By Dan Calabrese
A Democrat I know and like, a friend from here in my own city who is very active in politics here, just came and sat down next to me in the coffee shop. I won’t tell you his name because I don’t want to ruin his life by outing him as a friend of mine.
But he said to me, “I want you to make me feel better. I’m scared.”
He’s scared because, based on President Trump’s comments at yesterday’s joint presser with Vladimir Putin, he’s convinced that the United States is now subservient to Russia. He’s convinced that the Russian’s meddling in our election is one of the great international scandals of all time and it’s all the more so because Donald Trump refuses to express his outrage over it.
“Let me ask you a question,” I said. “What do you think was the first American elections the Russians tried to screw with?”
He said he didn’t know.
“Do you think it was 2016?”
Certainly not, he said. Surely the Russians have been screwing with our elections for as long as we’ve been having them, but that’s not the point. The point is that this awful American president stood there and doubted his own intelligence people while seeming to accept the denial of a man you probably shouldn’t believe if he tells you he wants you to have a nice day.

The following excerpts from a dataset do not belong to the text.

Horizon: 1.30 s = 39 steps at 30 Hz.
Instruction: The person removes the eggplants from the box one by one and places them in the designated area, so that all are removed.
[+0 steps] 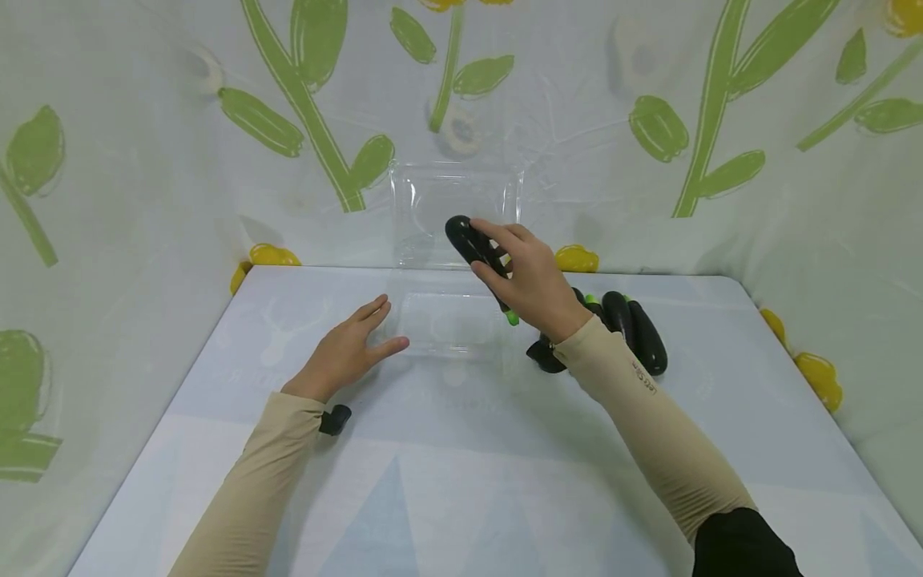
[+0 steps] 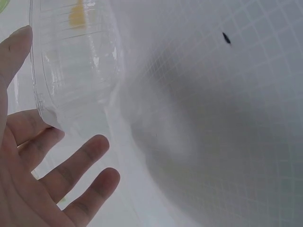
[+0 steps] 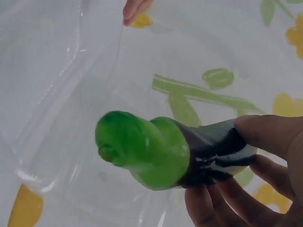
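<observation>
My right hand point(image 1: 531, 280) holds a dark, glossy eggplant point(image 1: 469, 240) between thumb and fingers, above a clear plastic clamshell box point(image 1: 454, 349). In the right wrist view the eggplant's bright green stem end point(image 3: 142, 146) points away from the palm. The box lies on the table with its transparent lid point(image 1: 461, 180) standing up at the back. At the box's left side, my left hand point(image 1: 342, 357) has its fingers spread and fairly straight. Its thumb and fingertips are right at the box's rim point(image 2: 35, 75) in the left wrist view.
Several more eggplants point(image 1: 647, 336) lie in a group on the table point(image 1: 461, 481), right of the box and partly behind my right forearm. A white cloth point(image 1: 144, 184) printed with green plants and yellow flowers hangs behind and beside the table.
</observation>
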Each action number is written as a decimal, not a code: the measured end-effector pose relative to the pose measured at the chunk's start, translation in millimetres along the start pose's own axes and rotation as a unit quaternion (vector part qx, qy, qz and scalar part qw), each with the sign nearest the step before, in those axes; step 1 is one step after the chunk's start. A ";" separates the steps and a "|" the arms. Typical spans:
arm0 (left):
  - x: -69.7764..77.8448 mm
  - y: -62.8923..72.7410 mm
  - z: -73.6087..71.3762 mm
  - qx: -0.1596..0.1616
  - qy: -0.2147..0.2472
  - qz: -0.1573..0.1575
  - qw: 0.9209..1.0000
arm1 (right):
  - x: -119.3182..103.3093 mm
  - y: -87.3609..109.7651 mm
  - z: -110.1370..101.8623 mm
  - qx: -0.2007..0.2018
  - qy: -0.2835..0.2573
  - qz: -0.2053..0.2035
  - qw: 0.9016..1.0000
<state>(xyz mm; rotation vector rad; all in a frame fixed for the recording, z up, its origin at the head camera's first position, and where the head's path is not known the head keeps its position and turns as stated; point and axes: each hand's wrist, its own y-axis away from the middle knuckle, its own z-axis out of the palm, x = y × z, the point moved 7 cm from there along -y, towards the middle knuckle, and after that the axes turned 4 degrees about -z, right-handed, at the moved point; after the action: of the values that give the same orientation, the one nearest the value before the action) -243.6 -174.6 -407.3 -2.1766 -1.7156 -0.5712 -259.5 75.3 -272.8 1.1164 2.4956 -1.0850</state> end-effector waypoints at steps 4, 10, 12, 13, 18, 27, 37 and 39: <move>-0.9 -0.3 -0.2 0.001 0.004 0.004 1.000 | 6.1 10.7 -10.1 0.024 0.004 -0.003 1.000; -2.1 0.7 0.3 -0.003 0.008 0.001 1.000 | 22.4 26.8 -23.7 0.048 0.016 0.010 0.999; -2.3 1.0 0.6 -0.004 0.009 0.000 1.000 | 27.3 31.2 -30.1 0.056 0.021 0.009 0.998; -2.4 1.1 0.7 -0.004 0.009 0.000 1.000 | 29.6 33.3 -33.8 0.059 0.024 0.009 0.998; -2.3 1.5 1.1 -0.006 0.007 0.002 1.000 | 43.0 44.3 -55.0 0.078 0.037 0.015 0.996; -2.4 2.5 -0.1 -0.004 0.010 0.003 1.000 | 76.8 68.9 -88.6 0.108 0.070 0.064 0.990; -2.0 1.7 -1.9 -0.005 0.005 0.004 1.000 | 112.0 103.8 -122.7 0.094 0.100 0.131 0.982; -1.3 1.6 -1.9 -0.005 0.005 0.003 1.000 | 121.2 112.2 -128.4 0.087 0.103 0.151 0.979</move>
<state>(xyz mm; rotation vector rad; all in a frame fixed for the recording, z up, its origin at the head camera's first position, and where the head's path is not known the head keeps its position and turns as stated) -242.5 -177.0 -406.4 -2.1823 -1.7035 -0.5894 -249.9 282.9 -296.6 1.6726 2.3015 -1.1649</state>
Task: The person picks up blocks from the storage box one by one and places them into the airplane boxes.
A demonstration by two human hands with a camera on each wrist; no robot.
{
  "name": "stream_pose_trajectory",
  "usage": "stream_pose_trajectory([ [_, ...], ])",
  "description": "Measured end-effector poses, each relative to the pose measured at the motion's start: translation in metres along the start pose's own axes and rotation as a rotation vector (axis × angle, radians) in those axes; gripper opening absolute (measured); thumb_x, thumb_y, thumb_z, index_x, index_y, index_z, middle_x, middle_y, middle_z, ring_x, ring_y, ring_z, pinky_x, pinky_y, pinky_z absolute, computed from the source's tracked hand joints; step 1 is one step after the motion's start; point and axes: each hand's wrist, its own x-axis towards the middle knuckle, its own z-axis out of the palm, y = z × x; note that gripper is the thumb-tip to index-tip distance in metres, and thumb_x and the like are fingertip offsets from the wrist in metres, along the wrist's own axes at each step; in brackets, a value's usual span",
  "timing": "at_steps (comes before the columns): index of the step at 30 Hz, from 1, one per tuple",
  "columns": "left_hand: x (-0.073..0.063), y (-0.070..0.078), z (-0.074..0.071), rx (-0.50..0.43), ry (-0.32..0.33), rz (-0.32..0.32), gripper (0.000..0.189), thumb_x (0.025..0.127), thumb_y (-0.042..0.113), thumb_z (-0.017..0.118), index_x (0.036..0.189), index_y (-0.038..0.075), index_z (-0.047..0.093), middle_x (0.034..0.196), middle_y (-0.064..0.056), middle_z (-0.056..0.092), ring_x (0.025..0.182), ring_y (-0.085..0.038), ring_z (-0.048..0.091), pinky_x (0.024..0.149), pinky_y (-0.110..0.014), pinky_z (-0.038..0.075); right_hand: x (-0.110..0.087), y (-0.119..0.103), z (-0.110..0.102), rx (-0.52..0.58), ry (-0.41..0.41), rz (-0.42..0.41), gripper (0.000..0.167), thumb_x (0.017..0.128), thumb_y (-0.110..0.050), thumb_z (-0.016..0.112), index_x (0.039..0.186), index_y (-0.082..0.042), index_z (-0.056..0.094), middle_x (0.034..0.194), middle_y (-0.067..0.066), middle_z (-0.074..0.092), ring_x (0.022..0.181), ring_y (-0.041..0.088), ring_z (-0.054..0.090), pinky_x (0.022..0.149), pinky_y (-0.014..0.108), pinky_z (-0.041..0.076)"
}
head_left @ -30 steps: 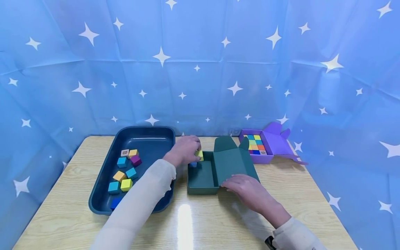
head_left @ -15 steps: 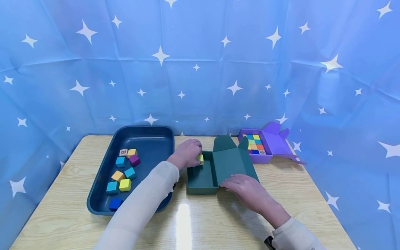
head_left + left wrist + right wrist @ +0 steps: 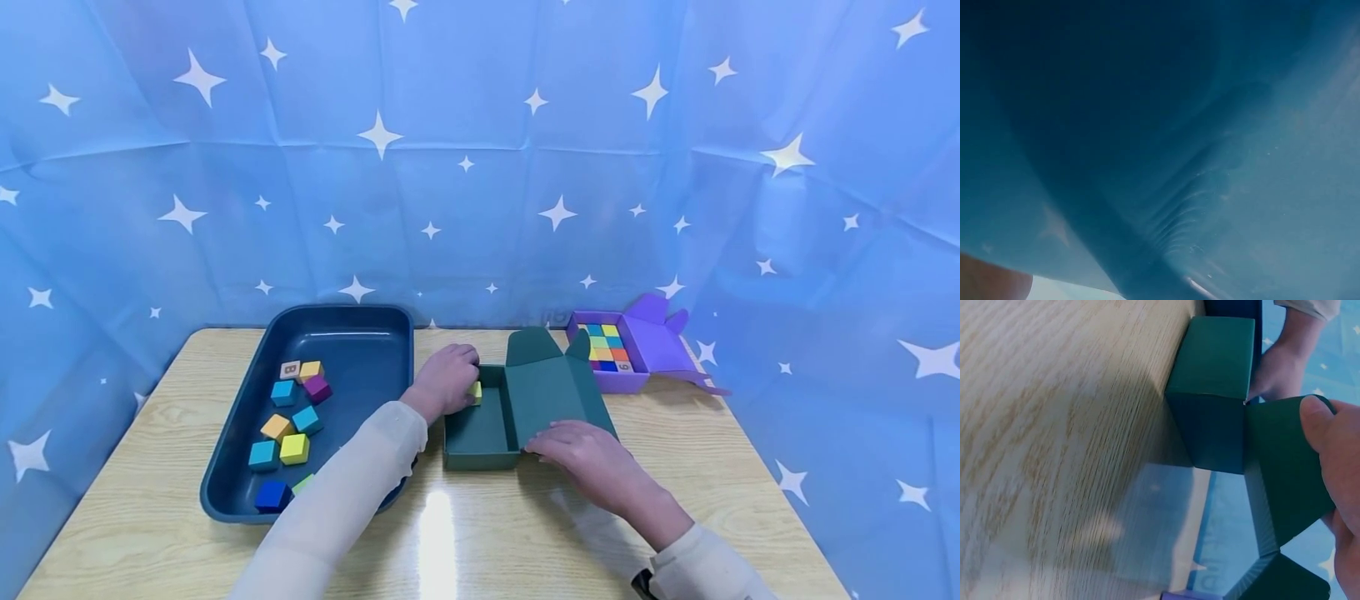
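Observation:
My left hand (image 3: 446, 382) reaches into the far left corner of the open green box (image 3: 481, 461), pinching a yellow block (image 3: 476, 393). Most of that block is behind the fingers, and the corner beneath the hand is hidden. My right hand (image 3: 588, 462) holds the green lid (image 3: 553, 387), which is folded out to the right of the box. In the right wrist view the thumb lies on one face of the lid, with fingers behind it. Only blue surfaces and a bit of skin fill the left wrist view.
Left of the box stands a dark blue tray (image 3: 360, 322) with several coloured blocks, among them a purple block (image 3: 317, 388) and a dark blue block (image 3: 272, 497). A purple box (image 3: 625, 382), filled with blocks, sits open at the back right. Behind the table hangs a starry blue curtain (image 3: 480, 192).
The left hand has lowered the yellow block from the rim into the green box. A blue block seen beneath it earlier is now covered. The right hand stays on the lid.

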Motion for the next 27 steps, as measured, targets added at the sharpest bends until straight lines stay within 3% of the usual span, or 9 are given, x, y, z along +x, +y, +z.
stream_pose_trajectory([
  [6,-0.002,-0.002,0.001,-0.015,0.037,0.003,0.034,0.086,0.046,0.071,0.102,0.016,0.075,0.126,0.000,0.062,0.121,-0.017,0.052,0.112,-0.033,0.040,0.000,0.000,0.001,0.008,-0.005,0.004,0.022,0.091,-0.014,0.066,0.112,-0.019,0.071,0.108,-0.009,0.074,0.103,0.008,0.069,0.096,0.036,0.055],
  [11,-0.007,-0.010,-0.008,-0.124,0.109,0.013,0.031,0.086,0.042,0.071,0.105,0.018,0.074,0.124,0.001,0.062,0.121,-0.017,0.053,0.111,-0.035,0.041,0.000,0.000,0.002,0.011,0.000,-0.001,0.023,0.090,-0.013,0.067,0.112,-0.019,0.071,0.108,-0.009,0.074,0.103,0.008,0.069,0.095,0.036,0.055],
  [14,-0.016,-0.021,-0.020,-0.202,0.144,-0.019,0.032,0.087,0.041,0.071,0.111,0.019,0.071,0.127,0.001,0.061,0.127,-0.018,0.051,0.115,-0.038,0.038,0.001,0.000,0.002,0.006,0.004,-0.014,0.023,0.090,-0.013,0.067,0.112,-0.018,0.071,0.107,-0.008,0.074,0.102,0.008,0.069,0.096,0.036,0.055],
  [18,-0.035,-0.047,-0.032,-0.249,0.204,-0.065,0.034,0.087,0.039,0.071,0.113,0.018,0.069,0.129,-0.002,0.062,0.130,-0.022,0.050,0.116,-0.042,0.037,0.001,0.001,0.003,-0.008,0.014,-0.033,0.023,0.089,-0.012,0.069,0.111,-0.018,0.071,0.106,-0.008,0.074,0.101,0.008,0.069,0.097,0.035,0.055],
  [22,-0.061,-0.083,-0.036,-0.233,0.252,-0.137,0.034,0.086,0.037,0.073,0.111,0.014,0.070,0.125,-0.006,0.063,0.125,-0.026,0.053,0.111,-0.044,0.041,0.001,0.000,0.002,-0.011,0.020,-0.035,0.023,0.088,-0.012,0.069,0.110,-0.017,0.071,0.106,-0.008,0.074,0.101,0.008,0.069,0.097,0.035,0.055],
  [27,-0.103,-0.127,-0.034,-0.241,0.221,-0.290,0.033,0.086,0.033,0.073,0.111,0.011,0.070,0.123,-0.009,0.064,0.121,-0.030,0.055,0.107,-0.049,0.043,0.001,0.000,0.002,-0.018,0.009,-0.022,0.023,0.088,-0.012,0.070,0.110,-0.018,0.071,0.106,-0.009,0.074,0.101,0.008,0.069,0.095,0.035,0.055],
])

Since he said he wanted me to make him feel better, I pointed out all the Trump policies – disrupting international energy markets, selling arms to Ukraine, countering the EU’s gas deals with Putin, exiting the Iran nuclear deal – that are decidedly not in Russia’s best interests. I tried to explain that the optics may appear one way, but Americans are far too obsessed with optics, and Trump’s actual policies in no way support the idea that he is Vladimir Putin’s lapdog.
That devolved quickly into speculation about whether Trump even makes the policies, or is too much of a bumpkin to do so and is merely controlled by the people around him. But in the end he conceded he would have to research whether Trump’s actual policies are as pro-Russian as the media tell us his attitudes are.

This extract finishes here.